§ WHAT TO DO
Your output should be the lines from the start of the data through the line containing "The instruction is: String", exactly and nothing more.

§ DATA FOR REVIEW
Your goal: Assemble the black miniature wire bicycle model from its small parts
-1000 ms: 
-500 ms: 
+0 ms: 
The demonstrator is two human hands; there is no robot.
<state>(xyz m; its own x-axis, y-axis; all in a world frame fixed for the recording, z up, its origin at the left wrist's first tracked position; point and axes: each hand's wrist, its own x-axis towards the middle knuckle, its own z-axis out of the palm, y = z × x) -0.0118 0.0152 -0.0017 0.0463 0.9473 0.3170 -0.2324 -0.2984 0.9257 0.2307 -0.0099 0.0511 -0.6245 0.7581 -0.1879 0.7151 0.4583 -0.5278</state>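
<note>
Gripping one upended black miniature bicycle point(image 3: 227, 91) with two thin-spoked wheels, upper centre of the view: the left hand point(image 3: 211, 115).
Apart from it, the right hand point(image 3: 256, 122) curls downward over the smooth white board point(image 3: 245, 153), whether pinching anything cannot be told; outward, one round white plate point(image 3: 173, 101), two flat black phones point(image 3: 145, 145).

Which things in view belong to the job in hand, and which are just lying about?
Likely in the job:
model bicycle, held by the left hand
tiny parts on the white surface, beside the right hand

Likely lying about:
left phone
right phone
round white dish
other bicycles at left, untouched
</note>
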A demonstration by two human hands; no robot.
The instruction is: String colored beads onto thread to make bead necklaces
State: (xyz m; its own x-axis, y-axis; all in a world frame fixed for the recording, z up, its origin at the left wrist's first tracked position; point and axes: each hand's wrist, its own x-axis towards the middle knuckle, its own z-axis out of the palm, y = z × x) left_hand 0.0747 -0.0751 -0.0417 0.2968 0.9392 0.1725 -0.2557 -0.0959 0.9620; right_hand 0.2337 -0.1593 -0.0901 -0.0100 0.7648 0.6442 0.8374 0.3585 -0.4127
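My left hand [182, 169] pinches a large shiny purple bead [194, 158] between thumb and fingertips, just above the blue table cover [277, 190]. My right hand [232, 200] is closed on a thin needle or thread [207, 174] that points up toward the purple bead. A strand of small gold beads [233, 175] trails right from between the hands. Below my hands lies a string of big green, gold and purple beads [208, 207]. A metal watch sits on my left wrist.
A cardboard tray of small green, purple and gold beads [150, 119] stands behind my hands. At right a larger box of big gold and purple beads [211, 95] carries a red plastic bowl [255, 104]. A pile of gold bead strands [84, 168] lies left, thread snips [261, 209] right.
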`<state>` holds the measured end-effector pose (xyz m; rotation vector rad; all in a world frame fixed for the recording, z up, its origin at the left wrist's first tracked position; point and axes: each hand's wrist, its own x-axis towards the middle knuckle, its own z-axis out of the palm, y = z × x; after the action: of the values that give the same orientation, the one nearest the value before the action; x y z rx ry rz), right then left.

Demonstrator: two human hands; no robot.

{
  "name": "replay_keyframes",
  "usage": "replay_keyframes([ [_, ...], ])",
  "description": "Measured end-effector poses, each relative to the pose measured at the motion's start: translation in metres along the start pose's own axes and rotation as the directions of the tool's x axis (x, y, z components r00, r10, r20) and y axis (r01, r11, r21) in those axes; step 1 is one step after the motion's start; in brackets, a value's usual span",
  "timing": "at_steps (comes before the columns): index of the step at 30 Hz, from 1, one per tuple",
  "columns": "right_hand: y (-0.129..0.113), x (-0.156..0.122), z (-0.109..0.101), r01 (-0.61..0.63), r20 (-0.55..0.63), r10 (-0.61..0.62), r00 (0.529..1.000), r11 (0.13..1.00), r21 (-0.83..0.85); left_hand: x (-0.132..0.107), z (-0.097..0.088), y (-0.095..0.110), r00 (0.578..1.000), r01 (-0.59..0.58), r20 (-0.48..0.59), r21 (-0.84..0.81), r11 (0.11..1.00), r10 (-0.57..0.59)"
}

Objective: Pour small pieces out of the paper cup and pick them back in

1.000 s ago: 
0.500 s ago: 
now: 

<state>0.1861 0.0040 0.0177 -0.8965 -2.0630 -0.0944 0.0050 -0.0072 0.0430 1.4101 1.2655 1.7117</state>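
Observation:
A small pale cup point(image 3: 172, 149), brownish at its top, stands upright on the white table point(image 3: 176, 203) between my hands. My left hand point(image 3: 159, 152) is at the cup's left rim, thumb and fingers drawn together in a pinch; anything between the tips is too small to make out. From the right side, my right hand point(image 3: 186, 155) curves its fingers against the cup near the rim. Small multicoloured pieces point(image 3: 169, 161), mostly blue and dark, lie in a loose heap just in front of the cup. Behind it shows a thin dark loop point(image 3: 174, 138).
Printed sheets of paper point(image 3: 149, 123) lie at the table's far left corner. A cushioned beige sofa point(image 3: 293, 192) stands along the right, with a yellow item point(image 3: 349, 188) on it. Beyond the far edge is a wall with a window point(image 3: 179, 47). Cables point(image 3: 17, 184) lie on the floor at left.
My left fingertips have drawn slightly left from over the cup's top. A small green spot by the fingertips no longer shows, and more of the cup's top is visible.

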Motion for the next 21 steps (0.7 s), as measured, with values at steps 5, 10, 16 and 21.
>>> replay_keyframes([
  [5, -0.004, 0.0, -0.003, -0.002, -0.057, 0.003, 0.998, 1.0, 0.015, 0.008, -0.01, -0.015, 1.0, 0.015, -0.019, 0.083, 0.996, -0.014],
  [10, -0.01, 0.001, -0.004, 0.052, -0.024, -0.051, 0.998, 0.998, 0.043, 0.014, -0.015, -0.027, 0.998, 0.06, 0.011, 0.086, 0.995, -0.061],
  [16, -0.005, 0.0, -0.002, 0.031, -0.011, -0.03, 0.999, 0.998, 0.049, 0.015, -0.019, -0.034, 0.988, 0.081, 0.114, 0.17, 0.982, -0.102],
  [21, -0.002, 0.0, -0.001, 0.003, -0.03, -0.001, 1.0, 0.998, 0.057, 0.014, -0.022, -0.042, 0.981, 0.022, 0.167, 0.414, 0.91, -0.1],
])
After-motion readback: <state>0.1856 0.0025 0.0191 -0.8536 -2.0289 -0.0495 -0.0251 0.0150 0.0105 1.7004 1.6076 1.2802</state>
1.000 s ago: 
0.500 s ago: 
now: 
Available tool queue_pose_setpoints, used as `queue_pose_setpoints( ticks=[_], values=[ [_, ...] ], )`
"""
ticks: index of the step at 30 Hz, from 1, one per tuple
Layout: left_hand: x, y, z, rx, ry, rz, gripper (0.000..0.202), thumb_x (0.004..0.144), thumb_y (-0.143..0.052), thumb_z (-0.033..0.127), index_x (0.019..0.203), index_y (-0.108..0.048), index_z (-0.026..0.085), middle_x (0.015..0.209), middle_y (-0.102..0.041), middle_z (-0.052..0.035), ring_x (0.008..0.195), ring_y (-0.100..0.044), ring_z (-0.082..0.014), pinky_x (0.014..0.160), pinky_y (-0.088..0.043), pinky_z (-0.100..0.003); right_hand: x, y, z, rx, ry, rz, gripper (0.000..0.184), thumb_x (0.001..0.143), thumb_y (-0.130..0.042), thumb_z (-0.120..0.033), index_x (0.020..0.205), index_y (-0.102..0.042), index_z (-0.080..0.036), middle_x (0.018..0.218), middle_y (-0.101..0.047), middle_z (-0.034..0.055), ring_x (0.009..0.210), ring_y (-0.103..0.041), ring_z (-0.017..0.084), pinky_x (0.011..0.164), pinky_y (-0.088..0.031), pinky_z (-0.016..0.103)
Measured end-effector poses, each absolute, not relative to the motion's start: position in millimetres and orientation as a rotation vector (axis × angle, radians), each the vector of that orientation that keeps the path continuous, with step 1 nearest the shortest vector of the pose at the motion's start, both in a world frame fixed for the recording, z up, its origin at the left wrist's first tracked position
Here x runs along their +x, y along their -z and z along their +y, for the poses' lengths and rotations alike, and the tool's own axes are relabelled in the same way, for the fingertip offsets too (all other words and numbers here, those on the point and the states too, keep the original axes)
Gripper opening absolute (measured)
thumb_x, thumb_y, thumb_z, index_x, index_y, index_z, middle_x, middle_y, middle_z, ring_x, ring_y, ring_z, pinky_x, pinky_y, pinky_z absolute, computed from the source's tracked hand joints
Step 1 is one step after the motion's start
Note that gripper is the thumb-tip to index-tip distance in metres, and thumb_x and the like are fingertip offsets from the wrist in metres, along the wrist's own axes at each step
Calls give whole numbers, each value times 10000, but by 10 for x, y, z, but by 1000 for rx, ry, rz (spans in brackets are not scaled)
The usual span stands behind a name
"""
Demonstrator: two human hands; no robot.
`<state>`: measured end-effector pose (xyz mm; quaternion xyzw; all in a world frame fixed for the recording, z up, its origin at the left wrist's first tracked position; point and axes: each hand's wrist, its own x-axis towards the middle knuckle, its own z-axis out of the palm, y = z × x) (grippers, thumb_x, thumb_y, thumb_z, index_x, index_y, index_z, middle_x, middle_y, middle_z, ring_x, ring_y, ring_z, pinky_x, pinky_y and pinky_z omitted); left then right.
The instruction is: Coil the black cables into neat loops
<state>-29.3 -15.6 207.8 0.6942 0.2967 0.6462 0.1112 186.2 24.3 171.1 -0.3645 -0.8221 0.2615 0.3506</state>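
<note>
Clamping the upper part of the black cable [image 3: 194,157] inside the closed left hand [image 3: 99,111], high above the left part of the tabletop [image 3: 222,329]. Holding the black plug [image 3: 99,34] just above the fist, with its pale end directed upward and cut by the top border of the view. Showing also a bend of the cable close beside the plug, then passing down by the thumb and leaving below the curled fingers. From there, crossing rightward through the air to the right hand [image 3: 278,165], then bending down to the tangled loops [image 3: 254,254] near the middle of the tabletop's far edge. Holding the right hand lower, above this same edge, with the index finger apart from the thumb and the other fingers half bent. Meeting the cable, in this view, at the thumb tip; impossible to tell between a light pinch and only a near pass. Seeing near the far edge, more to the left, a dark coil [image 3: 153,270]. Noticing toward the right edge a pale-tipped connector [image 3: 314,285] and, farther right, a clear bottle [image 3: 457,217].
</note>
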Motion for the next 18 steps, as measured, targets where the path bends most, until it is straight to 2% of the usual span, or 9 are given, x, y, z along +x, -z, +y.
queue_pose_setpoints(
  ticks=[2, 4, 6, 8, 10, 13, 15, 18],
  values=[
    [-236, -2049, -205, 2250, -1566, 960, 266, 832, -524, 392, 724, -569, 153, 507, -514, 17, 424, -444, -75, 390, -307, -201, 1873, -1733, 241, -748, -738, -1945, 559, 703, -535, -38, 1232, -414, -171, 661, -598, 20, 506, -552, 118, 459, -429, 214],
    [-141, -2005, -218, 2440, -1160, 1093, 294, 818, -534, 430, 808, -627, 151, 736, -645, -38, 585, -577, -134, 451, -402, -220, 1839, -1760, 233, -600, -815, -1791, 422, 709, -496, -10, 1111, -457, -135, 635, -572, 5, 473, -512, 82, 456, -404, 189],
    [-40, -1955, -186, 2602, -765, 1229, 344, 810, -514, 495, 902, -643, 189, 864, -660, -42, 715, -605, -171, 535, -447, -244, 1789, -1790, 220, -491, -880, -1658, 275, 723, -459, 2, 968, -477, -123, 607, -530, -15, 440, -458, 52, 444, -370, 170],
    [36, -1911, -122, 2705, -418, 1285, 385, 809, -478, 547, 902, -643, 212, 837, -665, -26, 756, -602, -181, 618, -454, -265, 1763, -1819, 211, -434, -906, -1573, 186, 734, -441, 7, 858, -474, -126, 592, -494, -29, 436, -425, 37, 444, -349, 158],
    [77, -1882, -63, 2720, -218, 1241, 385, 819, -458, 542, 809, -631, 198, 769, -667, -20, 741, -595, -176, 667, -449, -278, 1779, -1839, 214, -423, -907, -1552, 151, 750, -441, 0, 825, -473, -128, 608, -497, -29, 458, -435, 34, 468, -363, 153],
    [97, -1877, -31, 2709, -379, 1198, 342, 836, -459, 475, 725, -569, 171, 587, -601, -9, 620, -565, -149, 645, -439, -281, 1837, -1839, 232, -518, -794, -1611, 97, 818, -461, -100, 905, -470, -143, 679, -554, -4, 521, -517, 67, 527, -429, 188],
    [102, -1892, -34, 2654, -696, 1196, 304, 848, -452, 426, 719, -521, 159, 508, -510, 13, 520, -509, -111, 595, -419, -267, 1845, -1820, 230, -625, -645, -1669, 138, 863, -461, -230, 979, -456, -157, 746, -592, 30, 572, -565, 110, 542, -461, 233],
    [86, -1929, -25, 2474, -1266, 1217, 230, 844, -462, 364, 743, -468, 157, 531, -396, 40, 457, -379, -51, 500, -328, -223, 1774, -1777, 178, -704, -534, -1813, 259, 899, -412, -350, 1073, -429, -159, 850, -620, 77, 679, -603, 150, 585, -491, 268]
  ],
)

§ TASK RESULT
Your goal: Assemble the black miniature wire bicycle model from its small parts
-1000 ms: 
-500 ms: 
+0 ms: 
The demonstrator is two human hands; there is no robot.
<state>(xyz m; its own x-axis, y-axis; all in a world frame fixed for the recording, z up, its origin at the left wrist's first tracked position; point and axes: each hand's wrist, its own x-axis towards the middle knuckle, its own z-axis out of the palm, y = z × x) -0.0118 0.0152 -0.0017 0.0463 0.9473 0.3170 -0.2324 -0.2984 0.9257 0.2307 -0.0099 0.0511 -0.6245 0.7581 -0.1879 0.7151 0.4583 -0.5278</state>
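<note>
Gripping one upended black miniature bicycle point(image 3: 227, 91) with two thin-spoked wheels, upper centre of the view: the left hand point(image 3: 211, 115).
Apart from it, the right hand point(image 3: 256, 122) curls downward over the smooth white board point(image 3: 245, 153), whether pinching anything cannot be told; outward, one round white plate point(image 3: 173, 101), two flat black phones point(image 3: 145, 145).

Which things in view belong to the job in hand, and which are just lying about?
Likely in the job:
model bicycle, held by the left hand
tiny parts on the white surface, beside the right hand

Likely lying about:
left phone
right phone
round white dish
other bicycles at left, untouched
</note>
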A demonstration by two human hands; no robot.
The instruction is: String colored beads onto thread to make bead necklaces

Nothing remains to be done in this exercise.